Hugs to you Edie! I will be hoping there are MUCH brighter days ahead of you!

Look forward, not backward!
 
So sorry for your pain!! I have been there and I know what you mean about Pa. It sucks that they don't have to pay but you are supposed to put them down on College forms!!! Just list him as whereabout unknown!!!! It feels great!!! LOL

Do you have a hobby? How about taking some classes???
You need to force yourself to go out and meet new people!!!!

Think back to things you wanted to do over the years that the ex didn't and GO DO THEM!!!

And keep in mind that what goes around comes around!!!!
 
My divorce was final in March. Much to the surprise of everyone we are still friends to this day. We were married 8 years and do not have children. Even with this ideal situation, the divorce was far from easy to cope with. I never dreamed I would be 32 years old, divorced and without children. I want to be a mom more than anything in this world.

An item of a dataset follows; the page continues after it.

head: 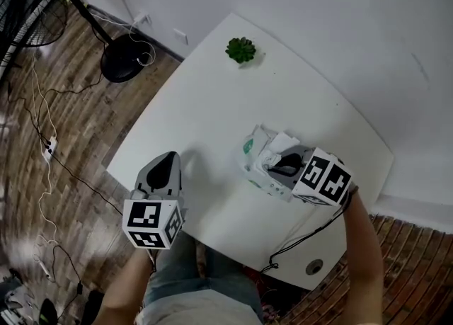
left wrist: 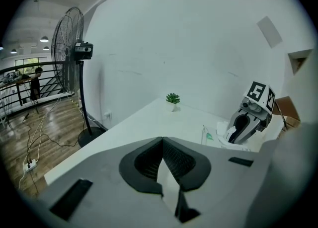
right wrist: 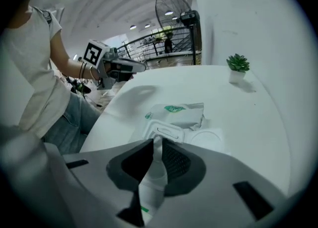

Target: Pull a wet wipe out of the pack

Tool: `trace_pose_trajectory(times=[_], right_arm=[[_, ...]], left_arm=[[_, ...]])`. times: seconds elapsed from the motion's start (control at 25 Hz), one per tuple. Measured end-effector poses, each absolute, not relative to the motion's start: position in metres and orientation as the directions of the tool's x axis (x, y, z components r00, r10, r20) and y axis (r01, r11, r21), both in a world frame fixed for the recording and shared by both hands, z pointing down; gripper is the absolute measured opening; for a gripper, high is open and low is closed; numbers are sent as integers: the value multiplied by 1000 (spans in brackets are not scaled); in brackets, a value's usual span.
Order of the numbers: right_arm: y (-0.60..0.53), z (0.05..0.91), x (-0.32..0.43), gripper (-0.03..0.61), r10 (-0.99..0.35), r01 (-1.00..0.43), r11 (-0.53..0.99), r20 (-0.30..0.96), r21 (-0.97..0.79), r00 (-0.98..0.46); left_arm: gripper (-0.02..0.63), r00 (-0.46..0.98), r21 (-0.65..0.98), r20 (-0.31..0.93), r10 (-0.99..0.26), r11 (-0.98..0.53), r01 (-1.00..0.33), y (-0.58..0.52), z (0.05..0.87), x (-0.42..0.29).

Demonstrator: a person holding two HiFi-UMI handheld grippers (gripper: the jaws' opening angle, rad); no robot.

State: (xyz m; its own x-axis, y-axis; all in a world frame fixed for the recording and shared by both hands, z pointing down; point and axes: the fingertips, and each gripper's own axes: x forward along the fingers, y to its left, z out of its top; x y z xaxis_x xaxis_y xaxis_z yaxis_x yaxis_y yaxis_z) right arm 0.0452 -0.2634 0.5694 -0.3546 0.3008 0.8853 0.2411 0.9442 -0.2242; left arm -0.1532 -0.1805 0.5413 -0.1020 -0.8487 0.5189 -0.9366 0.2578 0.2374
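The wet wipe pack (head: pixel 256 161) lies on the white table (head: pixel 212 104), white with a green label and its flip lid open (right wrist: pixel 212 137). My right gripper (head: pixel 282 168) hangs just over the pack's opening, shut on a white wipe (right wrist: pixel 151 185) that runs up from the pack (right wrist: pixel 176 115) between the jaws (right wrist: pixel 155 145). My left gripper (head: pixel 167 162) hovers over the table's near left edge, well apart from the pack, jaws shut with nothing in them (left wrist: pixel 161 142). The left gripper view shows the pack (left wrist: pixel 212 135) under the right gripper (left wrist: pixel 242 125).
A small potted plant (head: pixel 241 49) stands at the table's far edge. A fan base (head: pixel 124 58) and cables (head: pixel 46 146) are on the wooden floor to the left. A cable hole (head: pixel 313 267) sits near the table's front right corner.
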Motion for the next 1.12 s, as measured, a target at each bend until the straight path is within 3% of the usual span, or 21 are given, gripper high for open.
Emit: trace_pose_trajectory(times=[0.36,0.56,1.12], right_arm=[[-256,575,41,34,322,402,893,910,-200,-262],[-259,574,40,57,341,396,887,914,-237,-218],[-257,582,39,19,374,385,876,912,-289,-166]], left_arm=[[11,-100,242,525,-845,262,-934,-184,547,-157],[11,-97,248,527,-844,262,-933,-186,549,-158],[11,-92,269,527,-845,269,-925,-191,558,-159]])
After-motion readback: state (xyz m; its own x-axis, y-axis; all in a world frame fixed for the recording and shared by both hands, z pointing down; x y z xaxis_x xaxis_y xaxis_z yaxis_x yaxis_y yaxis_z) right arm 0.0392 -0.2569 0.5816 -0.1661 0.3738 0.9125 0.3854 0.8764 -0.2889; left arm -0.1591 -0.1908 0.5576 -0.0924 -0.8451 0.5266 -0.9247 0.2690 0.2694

How have I coped? I sought therapy. I journal. I read self-help books (like Crazy Time). I have strengthened friendships!!! I have traveled. I stay active - I exercise, take dance lessons, rollerblade. I talk with other divorced people. I even recently started dating again. Of all of the above, focusing energy on my friendships has made the most significant impact on my life.

He left me, but I have no doubt my life is and will be better without him. I did everything I could to make the marriage work. One person can not save a marriage. Change is always scary, but I have chosen to see it as a new beginning.

HUGS to you.
 
Sending hugs your way. Been there done that. The pain does go away although it does take some time and everyone is different. If you had told me when we got divorced that we could have a civil conversation I would have said you were nuts and yet we do. It took 10 years (it's now been almost 16 years) for us to be civil and now we do actually talk when he calls to talk to our DS who's almost 17. DS was just a little over a year when I left. Not for anyone else but because I couldn't cope with his criticisms any longer -- I was 21 at the time and might have been able to cope better if I was older at the time but neither of us were and it's over and it was for the best. The marriage was only 2 years but the impact has been a lifetime. I always have to remember that he's my DS's father and nothing is going to change that.

Try not to get bitter about things is my advice. My parents divorced after 25 years (around the same time as me) and my Dad is ok but Mom is still bitter, bitter, bitter and it spoils a lot. My Dad doesn't live in the city that we do and after my nephew was born last summer he came to visit. We all went out to dinner but nobody told my Mom because of the complaints that would start. My brother and I both felt badly about it but it was easier not to tell her that we were seeing Dad and that's a shame.

My suggestion is to do something that you've always wanted to do and do it regardless of what it is. Start planning for next Fall and think of it as 'your time' to do what you want. If you want to eat the entire container of ice cream go for it.

It will get better in time. Promise.
 
My divorce was final 9/1/89...although I made it out alive and am fortunate, there are still times (can;t belive I am saying this) that I wonder what things would have been like if things had been a little different.

I was told that I divorce is the death of the marriage and that all the feelings of mouring can be acceptable. I went though many of the stages over and over. I remember getting angry when people got a divorce and were abe to move on in a year, two, or three.

It does get easier with time, sometimes anti-depressents can help......friends (online and in person) help...... I have yet to reached the point to say that I ma totally fine with it. Although I KNOW it was for the best. I and my son are alive. Most likely would not have been otherwise.